Лишь спустя пятнадцать минут мы определились с заказом. Стейки, десерт – указали официанту на то, что не требовало пояснений.

– Франция, с долгим послевкусием и средней кислотностью, сэр? – наклонился парень ко мне. Я резко пожалел, что назначил встречу в своем излюбленном месте. Одиллия с интересом отслеживала мои колебания.

– Мне полусладкое красное, – сказала она.

– Предложите нам что-нибудь из Бордо восьми-пятнадцати лет выдержки.

– Шато де Л’Этерините подойдет?

Одновременно мы кивнули. Официант удалился. Глубоко вздохнув и откашлявшись, я решил перейти к делу.

– Послушай, я не просто так позвал тебя сюда.

Одиллия придвинулась ближе, сложив у подбородка ладони в замок. Глаза резко увеличились, как у олененка, наполнились какой-то ранимой простотой, чем-то детским.
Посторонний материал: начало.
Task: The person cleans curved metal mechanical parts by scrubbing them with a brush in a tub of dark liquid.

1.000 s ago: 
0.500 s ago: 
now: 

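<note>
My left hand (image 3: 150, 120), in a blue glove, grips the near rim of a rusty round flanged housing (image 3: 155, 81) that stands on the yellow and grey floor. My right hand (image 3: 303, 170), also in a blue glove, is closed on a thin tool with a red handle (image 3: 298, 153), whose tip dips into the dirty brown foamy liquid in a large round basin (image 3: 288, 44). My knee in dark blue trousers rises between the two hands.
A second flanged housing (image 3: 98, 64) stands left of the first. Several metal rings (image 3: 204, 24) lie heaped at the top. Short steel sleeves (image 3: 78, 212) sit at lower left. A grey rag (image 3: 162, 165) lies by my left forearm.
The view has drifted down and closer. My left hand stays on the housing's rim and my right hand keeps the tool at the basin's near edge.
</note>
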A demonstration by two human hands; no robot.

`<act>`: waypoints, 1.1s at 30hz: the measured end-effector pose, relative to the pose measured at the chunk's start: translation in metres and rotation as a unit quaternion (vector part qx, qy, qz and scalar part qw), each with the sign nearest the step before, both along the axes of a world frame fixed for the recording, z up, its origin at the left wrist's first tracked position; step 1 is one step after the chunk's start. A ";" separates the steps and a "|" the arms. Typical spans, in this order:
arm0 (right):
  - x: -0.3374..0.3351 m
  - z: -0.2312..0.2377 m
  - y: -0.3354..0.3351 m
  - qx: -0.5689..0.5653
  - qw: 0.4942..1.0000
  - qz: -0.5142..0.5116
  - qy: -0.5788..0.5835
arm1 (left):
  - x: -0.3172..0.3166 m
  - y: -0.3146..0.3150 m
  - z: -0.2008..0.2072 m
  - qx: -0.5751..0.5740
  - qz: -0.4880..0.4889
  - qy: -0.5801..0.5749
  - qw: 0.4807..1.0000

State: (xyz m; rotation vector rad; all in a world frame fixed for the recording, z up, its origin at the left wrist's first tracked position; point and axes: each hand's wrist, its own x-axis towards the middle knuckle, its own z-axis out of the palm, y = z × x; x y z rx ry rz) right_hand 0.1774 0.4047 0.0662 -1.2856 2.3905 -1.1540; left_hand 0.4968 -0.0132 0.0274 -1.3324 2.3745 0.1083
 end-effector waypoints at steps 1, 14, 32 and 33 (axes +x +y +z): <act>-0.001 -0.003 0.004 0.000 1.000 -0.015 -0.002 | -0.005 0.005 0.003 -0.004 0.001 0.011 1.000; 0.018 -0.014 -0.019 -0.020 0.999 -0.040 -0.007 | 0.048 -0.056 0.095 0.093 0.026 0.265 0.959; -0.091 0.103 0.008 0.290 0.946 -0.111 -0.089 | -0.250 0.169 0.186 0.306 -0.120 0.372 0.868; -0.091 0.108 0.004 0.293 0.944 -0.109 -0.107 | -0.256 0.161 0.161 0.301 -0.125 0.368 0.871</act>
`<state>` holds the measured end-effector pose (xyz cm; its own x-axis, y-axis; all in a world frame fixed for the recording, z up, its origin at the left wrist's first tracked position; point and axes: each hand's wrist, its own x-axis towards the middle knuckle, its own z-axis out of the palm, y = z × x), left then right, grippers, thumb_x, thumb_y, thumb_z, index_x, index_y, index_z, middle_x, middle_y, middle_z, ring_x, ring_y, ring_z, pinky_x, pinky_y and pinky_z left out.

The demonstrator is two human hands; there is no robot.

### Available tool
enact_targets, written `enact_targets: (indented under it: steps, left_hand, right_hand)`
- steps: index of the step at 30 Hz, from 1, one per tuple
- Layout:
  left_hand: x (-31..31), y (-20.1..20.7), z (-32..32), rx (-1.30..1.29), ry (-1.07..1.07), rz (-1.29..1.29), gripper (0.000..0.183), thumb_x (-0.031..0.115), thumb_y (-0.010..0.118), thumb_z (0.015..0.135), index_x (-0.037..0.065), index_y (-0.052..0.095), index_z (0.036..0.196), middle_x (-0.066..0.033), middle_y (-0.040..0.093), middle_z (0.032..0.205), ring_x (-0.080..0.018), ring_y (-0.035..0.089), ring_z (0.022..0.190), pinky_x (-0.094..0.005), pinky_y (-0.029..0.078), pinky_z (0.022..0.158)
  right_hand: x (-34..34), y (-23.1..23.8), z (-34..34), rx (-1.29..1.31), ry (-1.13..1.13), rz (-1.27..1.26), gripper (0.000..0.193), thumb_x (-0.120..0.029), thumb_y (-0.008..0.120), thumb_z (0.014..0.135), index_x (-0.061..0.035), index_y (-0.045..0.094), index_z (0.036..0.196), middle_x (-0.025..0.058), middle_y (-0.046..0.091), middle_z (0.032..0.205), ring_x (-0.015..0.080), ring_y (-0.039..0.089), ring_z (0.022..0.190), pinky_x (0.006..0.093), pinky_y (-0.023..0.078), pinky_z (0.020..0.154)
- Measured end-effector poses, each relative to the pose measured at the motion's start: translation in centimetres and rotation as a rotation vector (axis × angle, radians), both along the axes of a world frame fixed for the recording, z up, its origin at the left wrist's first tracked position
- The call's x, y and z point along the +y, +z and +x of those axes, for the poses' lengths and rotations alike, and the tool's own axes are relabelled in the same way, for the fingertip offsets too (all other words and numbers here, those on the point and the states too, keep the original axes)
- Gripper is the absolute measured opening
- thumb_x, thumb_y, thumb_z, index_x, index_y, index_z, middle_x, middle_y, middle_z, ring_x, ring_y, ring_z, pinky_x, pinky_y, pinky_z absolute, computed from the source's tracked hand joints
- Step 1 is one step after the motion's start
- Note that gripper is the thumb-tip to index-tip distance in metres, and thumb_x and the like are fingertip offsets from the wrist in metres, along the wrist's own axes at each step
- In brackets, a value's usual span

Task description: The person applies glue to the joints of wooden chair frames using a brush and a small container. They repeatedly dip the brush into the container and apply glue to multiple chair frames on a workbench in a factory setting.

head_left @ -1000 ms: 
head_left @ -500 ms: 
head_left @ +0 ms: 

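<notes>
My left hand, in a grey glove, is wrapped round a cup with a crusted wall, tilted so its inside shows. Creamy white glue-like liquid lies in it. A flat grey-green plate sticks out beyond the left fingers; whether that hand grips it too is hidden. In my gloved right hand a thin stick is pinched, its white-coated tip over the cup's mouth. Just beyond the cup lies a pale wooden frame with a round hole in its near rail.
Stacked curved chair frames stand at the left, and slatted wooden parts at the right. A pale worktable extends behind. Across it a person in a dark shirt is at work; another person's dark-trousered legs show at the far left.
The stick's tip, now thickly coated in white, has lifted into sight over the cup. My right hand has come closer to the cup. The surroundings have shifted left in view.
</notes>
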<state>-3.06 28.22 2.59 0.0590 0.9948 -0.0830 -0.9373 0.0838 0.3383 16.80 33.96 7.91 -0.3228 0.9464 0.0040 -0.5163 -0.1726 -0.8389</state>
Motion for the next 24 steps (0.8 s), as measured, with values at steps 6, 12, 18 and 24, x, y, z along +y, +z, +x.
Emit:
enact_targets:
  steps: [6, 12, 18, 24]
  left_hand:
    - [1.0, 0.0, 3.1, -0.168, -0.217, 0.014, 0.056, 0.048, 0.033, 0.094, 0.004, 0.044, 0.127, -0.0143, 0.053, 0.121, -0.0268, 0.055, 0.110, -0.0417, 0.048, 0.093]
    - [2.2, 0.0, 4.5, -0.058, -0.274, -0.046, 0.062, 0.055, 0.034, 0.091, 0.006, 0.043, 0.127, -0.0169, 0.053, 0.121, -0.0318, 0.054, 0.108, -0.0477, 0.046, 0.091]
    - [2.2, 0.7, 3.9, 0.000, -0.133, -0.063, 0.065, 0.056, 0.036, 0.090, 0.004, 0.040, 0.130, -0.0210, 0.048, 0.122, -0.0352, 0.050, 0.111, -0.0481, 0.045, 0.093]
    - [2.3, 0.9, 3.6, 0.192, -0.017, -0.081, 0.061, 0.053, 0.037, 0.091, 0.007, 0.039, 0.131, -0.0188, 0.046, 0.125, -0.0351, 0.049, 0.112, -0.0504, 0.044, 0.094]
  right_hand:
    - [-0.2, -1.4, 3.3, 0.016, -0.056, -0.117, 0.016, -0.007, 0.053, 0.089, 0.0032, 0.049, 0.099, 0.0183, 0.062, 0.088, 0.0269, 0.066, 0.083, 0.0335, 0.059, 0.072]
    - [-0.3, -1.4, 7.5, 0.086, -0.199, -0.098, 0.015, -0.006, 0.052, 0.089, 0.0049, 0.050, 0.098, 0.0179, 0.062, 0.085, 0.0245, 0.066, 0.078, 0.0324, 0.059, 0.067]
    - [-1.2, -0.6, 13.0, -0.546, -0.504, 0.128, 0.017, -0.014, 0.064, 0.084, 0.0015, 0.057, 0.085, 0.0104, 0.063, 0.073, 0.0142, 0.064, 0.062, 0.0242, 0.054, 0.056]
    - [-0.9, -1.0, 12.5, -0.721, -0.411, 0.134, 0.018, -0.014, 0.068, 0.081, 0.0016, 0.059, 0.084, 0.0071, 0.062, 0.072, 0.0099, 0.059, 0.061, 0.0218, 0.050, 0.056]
– Твой роман – это смелая, откровенная история взросления. Без прикрас, попыток снизить градус при упоминании острых тем. Ты пишешь ярко, хорошо. Ничего лишнего, и образы в голове дадут фору голливудским блокбастерам…

– Правда?

Я не сдержал улыбки на ее радостный вздох. В этом все авторы одинаковые. Стоит заговорить об их романе, теряется вся спесь и просыпается настороженный придирчивый ребенок.

– Да, ты пишешь кинематографично, рынок такое любит…

– Меня вдохновлял в свое время Уолтер Тевис. Наверное, только «Ход королевы» из всех книг за жизнь я прочла дважды.

– Свое время – это какое, девочка? Сколько тебе, двадцать один?

Она смешно надулась, выпучив глаза, как бы говоря, что со мной все понятно, и я, как все.

Ставлю на человека клеймо лишь по возрасту.

– Ладно, не обижайся. Мысли у тебя проскальзывают очень даже зрелые. Особенно в наш прошлый разговор…

– Да прости, – спохватилась Одиллия. Взмахнула рукой, словно отбросив манеры светской дивы, разом вернув себе образ рок-звезды. – Я не планировала вести с тобой так нагло. Как-то вышло само…

– О, я понимаю. Я тоже не планировал болтать с тобой весь час.

И не планировал так же поболтать все время и сегодня.

– Да, вышло странно. На меня так все оборачивались, когда я выходила из центра. Один парнишка даже решил подойти. Спросил, по какому вопросу я посещала тебя.

Внутри неприятно зажгло.

– И что ты ответила?

Она хихикнула, не успев договорить. Официант решил продемонстрировать нам все грани своего виртуозного владения бутылкой. Обычно краткий отзвук вылетевшей пробки, мерное течение вина успокаивало меня, напоминало о детстве в Италии. Там официанты больше, чем посыльные за едой. В чем-то их задачу можно приравнять к искусству гейши. Но сейчас пируэты бордовых струй лишь раздражали. Они мешали говорить Оди.

– Приятного вечера, – томно произнес парень.

Мы с Одиллией, не сговариваясь посмотрели ему вслед. Потом друг на друга.

– За встречу, Тео, – подняла она бокал.

Кивнув, я с улыбкой обхватил стеклянную ножку. Ненавязчивый звон окатил вибрацией воздух. Одиллия усмехнулась, я смотрел на нее. Стало интересно, что из ее эмоций фальшь – вездесущая ухмылка, испытующий взгляд или детское смущение и нежные окончания в конце предложений.

– Так что ты ответила парню на вопрос? – внезапно вспомнил я о прошлой теме.